Dawn Aubry, Vice President for Enrollment Management
OU alumna, College of Arts & Sciences, Class of 1992
James Hargett, Interim Vice President for Finance & Administration
Letters to the editor can be submitted to [email protected].
Mike • Dec 15, 2021 at 8:10 AM
These administrators need to learn their place. They aren’t necessary. They serve NO value added function to the universities final product (students). They are there to make things run smoothly. how many provosts, vice provosts, vice president jr vice executive presidents etc do we need. At my alma mater we had a president, provost, and department heads (Deans) for each respective college. for the larger colleges we had another assistant (typically a senior faculty). The promotions for administrators were selected FROM THE FACULTY with TEACHING experience. we never had a professional administrator like Worthless Wadsworth.

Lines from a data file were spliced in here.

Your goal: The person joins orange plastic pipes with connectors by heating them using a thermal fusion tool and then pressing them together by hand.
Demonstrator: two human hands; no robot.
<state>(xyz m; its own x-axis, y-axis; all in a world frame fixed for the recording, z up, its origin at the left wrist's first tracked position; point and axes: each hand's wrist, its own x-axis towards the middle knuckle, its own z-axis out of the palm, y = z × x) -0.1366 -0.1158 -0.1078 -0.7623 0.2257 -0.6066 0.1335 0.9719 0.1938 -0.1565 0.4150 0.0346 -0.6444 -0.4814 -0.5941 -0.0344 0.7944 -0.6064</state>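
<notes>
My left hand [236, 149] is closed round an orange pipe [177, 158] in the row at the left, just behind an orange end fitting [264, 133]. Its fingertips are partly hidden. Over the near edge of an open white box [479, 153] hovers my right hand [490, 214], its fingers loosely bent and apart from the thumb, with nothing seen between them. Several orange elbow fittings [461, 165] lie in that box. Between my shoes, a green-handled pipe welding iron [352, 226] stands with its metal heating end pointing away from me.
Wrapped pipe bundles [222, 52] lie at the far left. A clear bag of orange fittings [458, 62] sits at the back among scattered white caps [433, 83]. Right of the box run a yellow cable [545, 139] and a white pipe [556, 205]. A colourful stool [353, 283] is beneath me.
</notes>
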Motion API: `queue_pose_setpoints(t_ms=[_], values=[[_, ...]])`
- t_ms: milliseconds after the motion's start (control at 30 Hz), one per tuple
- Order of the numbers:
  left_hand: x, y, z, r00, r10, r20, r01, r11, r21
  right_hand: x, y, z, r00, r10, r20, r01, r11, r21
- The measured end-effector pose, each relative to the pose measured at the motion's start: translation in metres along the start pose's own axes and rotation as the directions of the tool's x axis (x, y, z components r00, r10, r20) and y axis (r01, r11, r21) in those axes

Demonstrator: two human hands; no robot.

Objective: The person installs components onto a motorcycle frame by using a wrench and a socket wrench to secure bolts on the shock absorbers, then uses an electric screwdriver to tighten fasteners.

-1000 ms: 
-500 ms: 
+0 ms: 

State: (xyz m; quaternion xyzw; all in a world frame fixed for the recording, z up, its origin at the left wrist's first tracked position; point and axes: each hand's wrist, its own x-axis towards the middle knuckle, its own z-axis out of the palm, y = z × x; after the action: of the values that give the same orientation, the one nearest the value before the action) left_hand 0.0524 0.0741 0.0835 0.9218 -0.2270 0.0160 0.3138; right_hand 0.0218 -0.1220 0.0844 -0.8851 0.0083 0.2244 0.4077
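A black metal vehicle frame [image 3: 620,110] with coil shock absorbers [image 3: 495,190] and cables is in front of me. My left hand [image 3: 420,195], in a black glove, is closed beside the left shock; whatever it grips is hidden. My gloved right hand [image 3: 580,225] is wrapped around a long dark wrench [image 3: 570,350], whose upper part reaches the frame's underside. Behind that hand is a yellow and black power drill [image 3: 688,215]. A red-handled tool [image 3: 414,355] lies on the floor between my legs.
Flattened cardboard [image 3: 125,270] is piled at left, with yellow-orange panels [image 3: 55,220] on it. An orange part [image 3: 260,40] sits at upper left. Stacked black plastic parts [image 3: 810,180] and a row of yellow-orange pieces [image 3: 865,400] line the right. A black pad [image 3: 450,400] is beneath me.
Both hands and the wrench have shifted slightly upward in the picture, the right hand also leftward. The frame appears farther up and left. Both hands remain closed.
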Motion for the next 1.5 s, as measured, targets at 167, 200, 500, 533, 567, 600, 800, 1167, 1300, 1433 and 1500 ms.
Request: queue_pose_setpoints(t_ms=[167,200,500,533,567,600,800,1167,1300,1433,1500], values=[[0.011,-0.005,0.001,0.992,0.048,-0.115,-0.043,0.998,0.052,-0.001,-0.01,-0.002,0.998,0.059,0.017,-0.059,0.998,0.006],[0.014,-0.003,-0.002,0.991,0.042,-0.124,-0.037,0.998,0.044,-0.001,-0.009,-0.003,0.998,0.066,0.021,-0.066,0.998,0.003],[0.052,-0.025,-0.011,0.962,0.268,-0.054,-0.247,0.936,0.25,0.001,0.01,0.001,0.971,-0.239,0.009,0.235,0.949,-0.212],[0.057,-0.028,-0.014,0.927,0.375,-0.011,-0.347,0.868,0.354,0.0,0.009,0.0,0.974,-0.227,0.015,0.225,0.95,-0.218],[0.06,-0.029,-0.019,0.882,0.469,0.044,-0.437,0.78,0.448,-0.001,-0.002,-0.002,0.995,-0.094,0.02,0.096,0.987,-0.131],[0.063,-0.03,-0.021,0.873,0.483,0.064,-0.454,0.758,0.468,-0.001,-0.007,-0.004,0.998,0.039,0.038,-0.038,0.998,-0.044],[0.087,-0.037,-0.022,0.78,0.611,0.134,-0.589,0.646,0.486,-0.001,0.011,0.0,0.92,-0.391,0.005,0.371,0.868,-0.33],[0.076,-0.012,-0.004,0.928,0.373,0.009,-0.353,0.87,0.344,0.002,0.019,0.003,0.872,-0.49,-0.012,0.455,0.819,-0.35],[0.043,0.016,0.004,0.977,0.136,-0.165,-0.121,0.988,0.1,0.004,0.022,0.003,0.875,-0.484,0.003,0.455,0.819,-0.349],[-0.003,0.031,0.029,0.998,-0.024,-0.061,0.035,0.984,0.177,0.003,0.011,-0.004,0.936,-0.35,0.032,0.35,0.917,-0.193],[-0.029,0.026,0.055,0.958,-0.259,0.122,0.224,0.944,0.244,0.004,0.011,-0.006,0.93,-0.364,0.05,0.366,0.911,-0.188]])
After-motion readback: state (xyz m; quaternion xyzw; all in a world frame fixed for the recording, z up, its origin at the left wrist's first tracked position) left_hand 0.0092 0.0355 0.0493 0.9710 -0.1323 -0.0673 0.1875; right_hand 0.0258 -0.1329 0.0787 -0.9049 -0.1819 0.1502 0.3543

Imagine being a small child and thinking “i want to be a bureaucrat when i grow up…” you have to be a special kind of worthless to aspire to be a professional administrator. In the military promotions are a function of your ability to perform warrior tasks and battle drills, fundamental skills, and leadership ability. At university it is a function of who you know and how small of a spine you have.
Anonymous • Nov 25, 2021 at 11:42 AM
Good God Almighty is this a terribly-formatted and poorly structured (almost illegible and unreadable) letter. You’d think an administrator with a graduate degree would write something better. This looks like they had their high school nephew 2.0ing his classes write this for them.
anonymous • Nov 23, 2021 at 9:26 AM
We aren’t broke though. We manage to get money for things we REALLY need, such as to vastly expand the Provost’s office (now 4 associate provosts up from 2)…..and what about Merchant’s salary and office staff? Remind me how many VPs we have compared to, say, Michigan State? How much do we pay to search firms to do “international searches” that invariably land us with an internal candidate (do we ever not hire the internal candidate)? What about the 700 dollars a month you and other VPs get for car allowances….doesn’t that come out to just south of 100k per year for all the VPs? When salary data is released next year, will we see that VPs got the same raises as CTs and faculty, or maybe they got more? That’s money that COULD go to student scholarships, but we chose to use it for these more pressing needs? Can one even imagine a university without an associate provost in charge of quality assurance? We can all agree it is certainly worth however many student scholarships it costs to have that (its about 16…..average scholarship around 10k and AP makes about 160k….the AP of quality assurance costs 16 scholarships…..and then think about the 10 more we give up so you can have the cars!).
The takeaway here isn’t that we have no money because it’s all restricted, which is kinda what you’d like students and faculty to believe….we have no money because we prioritize administrative spending (the pie bill for video shoots alone!). We can’t use the endowment as a piggy bank because it IS restricted. But the endowment doesn’t equal OU’s budget.
Nigel Montgomery • Nov 24, 2021 at 2:02 AM
Brilliant comment from anonymous. Thank you for deciphering this nonsense.